General characteristics
- Class & type: Sturgeon-class attack submarine
- Displacement: 4,001 long tons (4,065 t) light; 4,292 long tons (4,361 t) full; 291 long tons (296 t) dead;
- Length: 292 ft (89 m)
- Beam: 32 ft (9.8 m)
- Draft: 29 ft (8.8 m)
- Installed power: 15,000 shaft horsepower (11.2 megawatts)
- Propulsion: One S5W nuclear reactor, two steam turbines, one screw
- Speed: 15 knots (28 km/h; 17 mph) surfaced; 25 knots (46 km/h; 29 mph) submerged;
- Test depth: 1,300 feet (396 meters)
- Complement: 109 (14 officers, 95 enlisted men)
- Armament: 4 × 21-inch (533 mm) torpedo tubes

= USS Finback (SSN-670) =

Submarine of the United States

USS Finback (SSN-670), a Sturgeon-class attack submarine,
was the second ship of the United States Navy to be named for the finback, the common whale of the Atlantic coast of the United States.

==Construction and commissioning==
The contract to build Finback was awarded to Newport News Shipbuilding and Dry Dock Company in Newport News, Virginia, on 9 March 1965 and her keel was laid down there on 26 June 1967. She was launched on 7 December 1968, sponsored by Mrs.

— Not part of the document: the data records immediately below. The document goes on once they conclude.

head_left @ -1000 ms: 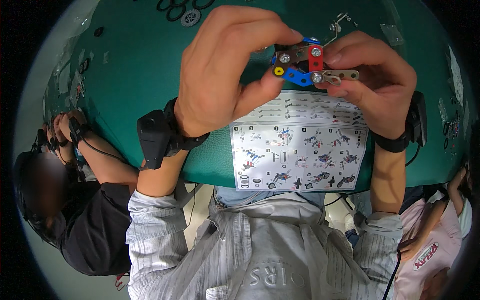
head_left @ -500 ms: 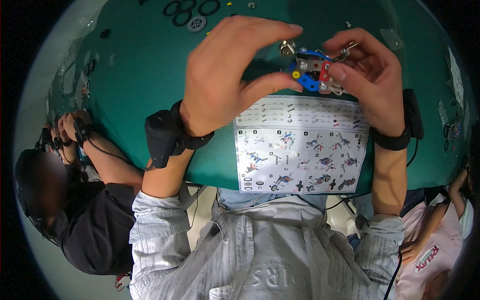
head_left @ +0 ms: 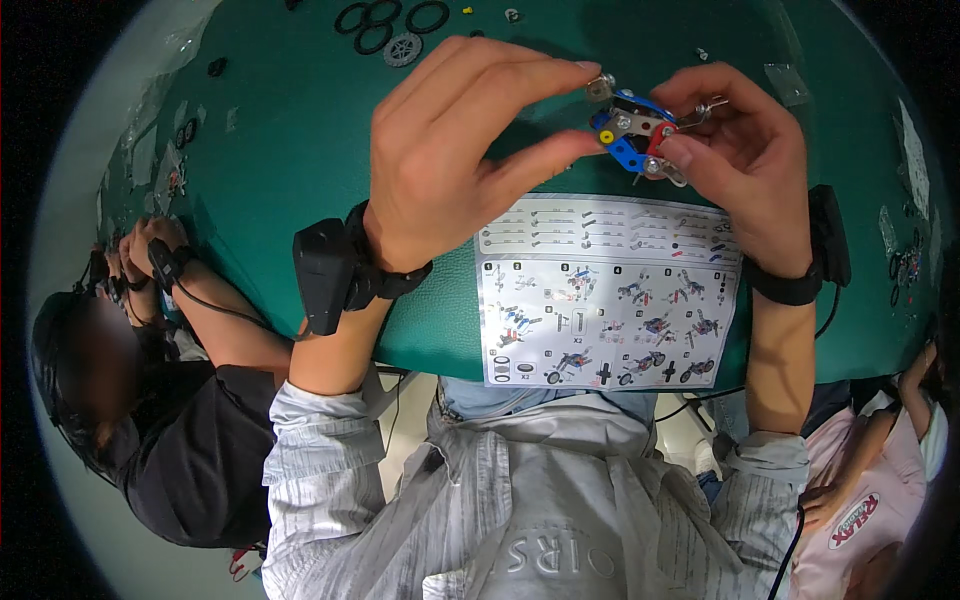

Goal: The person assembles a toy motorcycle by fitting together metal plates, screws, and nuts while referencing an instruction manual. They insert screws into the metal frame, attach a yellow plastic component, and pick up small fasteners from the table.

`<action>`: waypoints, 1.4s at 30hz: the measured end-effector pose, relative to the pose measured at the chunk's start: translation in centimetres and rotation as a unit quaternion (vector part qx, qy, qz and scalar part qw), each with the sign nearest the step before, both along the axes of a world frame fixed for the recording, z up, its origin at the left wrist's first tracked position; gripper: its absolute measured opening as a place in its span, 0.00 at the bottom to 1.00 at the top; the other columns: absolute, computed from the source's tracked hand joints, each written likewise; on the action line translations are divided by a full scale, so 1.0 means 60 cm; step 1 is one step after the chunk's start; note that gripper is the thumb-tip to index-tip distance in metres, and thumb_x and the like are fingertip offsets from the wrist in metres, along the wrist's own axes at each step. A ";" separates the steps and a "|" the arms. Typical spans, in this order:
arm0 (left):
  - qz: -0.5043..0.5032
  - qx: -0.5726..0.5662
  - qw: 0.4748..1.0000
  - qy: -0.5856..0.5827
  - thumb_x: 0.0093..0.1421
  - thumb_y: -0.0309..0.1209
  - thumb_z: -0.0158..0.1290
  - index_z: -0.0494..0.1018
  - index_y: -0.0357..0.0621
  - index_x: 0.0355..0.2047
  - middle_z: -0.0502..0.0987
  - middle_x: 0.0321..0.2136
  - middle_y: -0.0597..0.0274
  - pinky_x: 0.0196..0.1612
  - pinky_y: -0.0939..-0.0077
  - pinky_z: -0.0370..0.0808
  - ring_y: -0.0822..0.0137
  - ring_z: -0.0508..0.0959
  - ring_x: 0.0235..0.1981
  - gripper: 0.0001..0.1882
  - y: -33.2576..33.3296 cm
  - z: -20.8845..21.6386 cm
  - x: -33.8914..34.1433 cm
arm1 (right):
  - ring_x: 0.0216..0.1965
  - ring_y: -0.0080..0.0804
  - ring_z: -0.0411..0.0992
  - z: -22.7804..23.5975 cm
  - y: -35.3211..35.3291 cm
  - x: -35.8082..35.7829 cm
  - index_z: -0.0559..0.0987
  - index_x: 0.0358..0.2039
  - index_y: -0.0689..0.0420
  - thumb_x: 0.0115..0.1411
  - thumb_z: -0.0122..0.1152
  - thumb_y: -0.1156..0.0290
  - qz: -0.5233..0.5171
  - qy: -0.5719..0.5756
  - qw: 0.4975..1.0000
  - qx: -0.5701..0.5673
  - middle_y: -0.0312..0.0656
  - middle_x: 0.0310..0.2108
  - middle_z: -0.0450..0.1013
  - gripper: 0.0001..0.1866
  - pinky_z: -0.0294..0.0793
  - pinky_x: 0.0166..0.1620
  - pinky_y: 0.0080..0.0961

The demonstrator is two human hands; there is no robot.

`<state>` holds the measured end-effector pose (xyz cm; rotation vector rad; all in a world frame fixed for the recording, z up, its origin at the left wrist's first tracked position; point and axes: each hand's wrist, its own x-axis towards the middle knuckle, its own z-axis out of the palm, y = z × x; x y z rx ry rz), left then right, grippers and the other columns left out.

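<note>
My right hand pinches a small partly built construction-kit model between thumb and fingers, at its red piece. The model has blue and red plastic strips, a grey metal strip, screws and a yellow bushing. From the other side, my left hand closes on its left end. The index fingertip meets a silver metal bracket at the top, while the thumb rests by the yellow bushing. Bent metal pieces stick out near the right fingers. Below both hands lies a printed instruction sheet with parts and assembly drawings.
Black rubber tyres and a grey spoked wheel lie at the far side of the green table. Small screws and plastic bags are scattered around. A person in black sits at left; another in pink at right.
The model has shifted slightly right and tilted a little within my hands. My left fingertips have come closer around its left end, and the silver bracket stands more upright.
</note>
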<state>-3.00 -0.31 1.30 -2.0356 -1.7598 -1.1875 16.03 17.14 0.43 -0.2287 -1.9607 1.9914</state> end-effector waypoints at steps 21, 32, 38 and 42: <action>-0.057 -0.230 0.969 0.065 0.51 0.25 0.64 0.79 0.44 0.34 0.76 0.29 0.61 0.31 0.65 0.75 0.56 0.78 0.29 0.08 -0.013 0.006 -0.022 | 0.45 0.26 0.78 -0.005 0.014 0.002 0.79 0.52 0.63 0.66 0.65 0.70 -0.146 -0.047 0.988 0.029 0.41 0.44 0.79 0.17 0.81 0.44 0.26; -0.096 -0.280 0.954 0.042 0.49 0.23 0.63 0.75 0.43 0.31 0.74 0.30 0.60 0.32 0.64 0.74 0.55 0.76 0.33 0.09 -0.016 0.001 -0.018 | 0.45 0.27 0.78 -0.001 0.007 0.002 0.79 0.52 0.63 0.66 0.65 0.70 -0.143 -0.046 0.988 0.027 0.41 0.45 0.78 0.17 0.81 0.44 0.26; -0.088 -0.274 0.957 0.046 0.50 0.24 0.63 0.75 0.44 0.30 0.74 0.29 0.62 0.32 0.64 0.74 0.57 0.76 0.32 0.08 -0.015 -0.003 -0.017 | 0.45 0.27 0.78 -0.007 0.009 0.003 0.79 0.52 0.62 0.66 0.66 0.70 -0.142 -0.043 0.988 0.034 0.41 0.44 0.78 0.17 0.80 0.44 0.26; -0.062 -0.255 0.963 0.065 0.50 0.24 0.64 0.76 0.45 0.31 0.75 0.30 0.62 0.32 0.65 0.75 0.57 0.77 0.33 0.09 -0.013 -0.010 -0.015 | 0.45 0.26 0.78 -0.002 0.009 0.006 0.79 0.52 0.62 0.65 0.66 0.69 -0.142 -0.055 0.988 0.037 0.40 0.44 0.78 0.16 0.80 0.44 0.27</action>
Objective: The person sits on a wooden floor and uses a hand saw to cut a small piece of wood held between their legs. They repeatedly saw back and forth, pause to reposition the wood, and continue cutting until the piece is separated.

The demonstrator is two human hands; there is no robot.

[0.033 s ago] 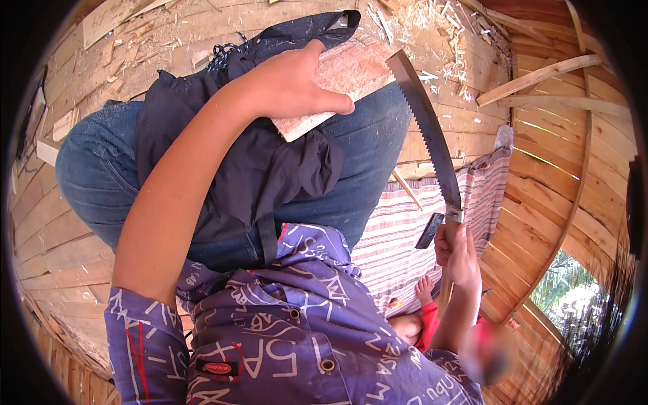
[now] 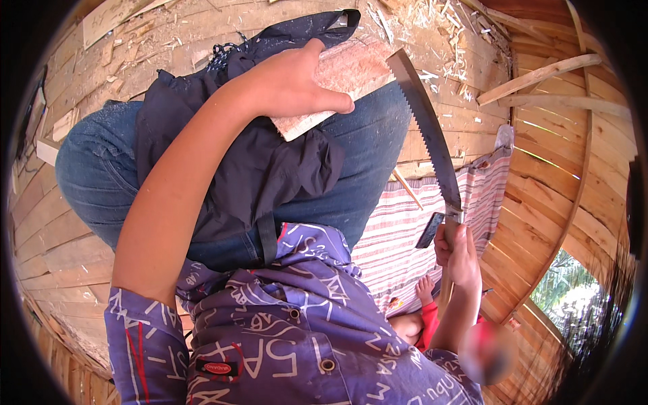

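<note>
My left hand is closed over a thick pale wood block, its thumb along the near edge. The block lies tilted over my thighs, on a dark cloth bunched across my jeans. To the right, my right hand is wrapped round the wooden handle of a curved pruning saw. Its dark blade points up and away, the toothed edge facing left. The blade tip is close by the block's right end; whether they touch I cannot tell. My fingers under the block are hidden.
Wood shavings litter the plank floor. A striped mat at the right bears a dark phone and a thin stick. Another person in a red sleeve sits close behind my right arm. Loose battens lean near the plank wall.
</note>
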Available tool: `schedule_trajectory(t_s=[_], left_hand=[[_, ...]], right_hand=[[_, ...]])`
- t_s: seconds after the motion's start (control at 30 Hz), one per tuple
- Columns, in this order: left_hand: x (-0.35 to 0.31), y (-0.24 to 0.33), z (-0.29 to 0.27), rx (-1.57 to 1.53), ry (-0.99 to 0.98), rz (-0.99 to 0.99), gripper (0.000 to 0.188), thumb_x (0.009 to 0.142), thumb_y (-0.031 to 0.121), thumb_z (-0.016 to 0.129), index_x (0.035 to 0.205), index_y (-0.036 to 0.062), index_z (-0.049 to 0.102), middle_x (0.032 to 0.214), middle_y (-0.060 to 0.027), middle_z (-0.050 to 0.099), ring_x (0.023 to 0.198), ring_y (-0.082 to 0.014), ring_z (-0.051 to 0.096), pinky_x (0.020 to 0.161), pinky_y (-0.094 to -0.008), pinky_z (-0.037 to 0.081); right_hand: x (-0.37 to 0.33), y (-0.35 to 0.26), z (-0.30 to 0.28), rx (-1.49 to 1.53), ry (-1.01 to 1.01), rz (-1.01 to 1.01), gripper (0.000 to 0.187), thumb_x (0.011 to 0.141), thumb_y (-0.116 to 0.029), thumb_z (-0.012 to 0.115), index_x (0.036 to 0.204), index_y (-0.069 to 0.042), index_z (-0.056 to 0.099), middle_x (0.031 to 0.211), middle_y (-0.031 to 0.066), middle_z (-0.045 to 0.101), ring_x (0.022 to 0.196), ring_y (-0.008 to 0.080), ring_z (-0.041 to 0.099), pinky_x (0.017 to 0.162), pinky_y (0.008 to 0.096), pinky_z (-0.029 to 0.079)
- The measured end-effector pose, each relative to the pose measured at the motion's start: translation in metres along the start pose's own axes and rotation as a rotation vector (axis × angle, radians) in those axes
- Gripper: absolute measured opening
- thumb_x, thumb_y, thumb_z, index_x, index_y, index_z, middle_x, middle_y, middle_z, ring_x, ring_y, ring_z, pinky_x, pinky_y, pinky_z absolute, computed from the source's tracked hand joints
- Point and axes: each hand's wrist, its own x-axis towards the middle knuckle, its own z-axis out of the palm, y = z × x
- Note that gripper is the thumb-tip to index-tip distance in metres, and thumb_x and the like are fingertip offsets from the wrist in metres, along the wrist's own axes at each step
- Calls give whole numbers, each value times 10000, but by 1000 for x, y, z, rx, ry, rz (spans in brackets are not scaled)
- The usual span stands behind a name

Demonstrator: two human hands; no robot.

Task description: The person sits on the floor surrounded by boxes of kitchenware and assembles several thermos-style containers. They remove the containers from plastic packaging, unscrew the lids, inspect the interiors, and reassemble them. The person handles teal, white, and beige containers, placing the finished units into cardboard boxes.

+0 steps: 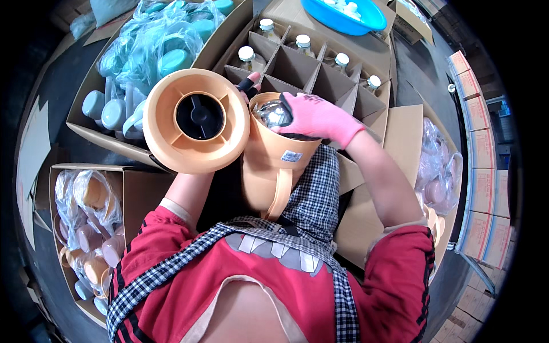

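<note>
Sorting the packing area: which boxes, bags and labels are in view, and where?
Divided cardboard box: top centre, brown, holding white-capped bottles.
Small label: on the orange jug body, pale rectangle.
Printed cartons: right edge, stacked, white and red.
Plastic bags: top left, clear, teal parts inside.

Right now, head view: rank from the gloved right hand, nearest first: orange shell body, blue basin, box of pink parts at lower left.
From the right hand:
1. Orange shell body, directly under the hand, touching.
2. Blue basin, top, beyond the divided carton.
3. Box of pink parts, far lower left.
</note>
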Motion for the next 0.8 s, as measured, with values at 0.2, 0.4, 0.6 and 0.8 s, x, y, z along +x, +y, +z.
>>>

Charles F. Baird, wife of the Under Secretary of the Navy, and commissioned on 4 February 1970.

==Service history==
===Topless dancer incident===
On 10 July 1975, Finbacks commanding officer, (a commander with the courtesy title of "captain"), permitted a topless dancer to perform on the diving plane of the sail as the vessel departed Port Canaveral, Florida. The captain had given permission for the act as a reward for performance by his crew during a major overhaul at the Naval shipyard in Portsmouth, Virginia, the preceding year which cut two months off of a scheduled 12-month overhaul at considerable savings to the government. On 1 August 1975, when Navy command learned of the incident, the submarine was ordered back to port and the captain was relieved of his command, "pending the investigation of an incident of a non-operational nature."

On 2 October 1975, Chief of Naval Operations Admiral James L. Holloway III found the captain of Finback "guilty of permitting an action, which could have distracted the attention of those responsible for the safe navigation of the nuclear-powered submarine maneuvering in restricted waters." Holloway agreed with subordinates that the captain had failed to exercise good judgement and did not follow the regulations governing civilian visitors to naval vessels. An article in the February 2010 issue of Naval History, published by the United States Naval Institute, Annapolis, Maryland, categorizes this episode as "one of the most notorious incidents in the history of the Navy's nuclear-powered submarine force."

===Refueling Overhaul===
In June 1978, the Finback entered Newport News shipyard for a scheduled refueling overhaul. The overhaul was completed in January 1981 and the Finback sailed to the Bahamas for testing and made port calls in Port Canaveral, Frederiksted, St Croix and St Maarten.

==Awards==
In 1986, Finback won the Marjorie Sterrett Battleship Fund Award for the United States Atlantic Fleet.

==Decommissioning and disposal==

Finback was decommissioned on 28 March 1997 and stricken from the Naval Vessel Register the same day. Her scrapping via the Nuclear-Powered Ship and Submarine Recycling Program at Puget Sound Naval Shipyard in Bremerton, Washington, was completed on 30 October 1997.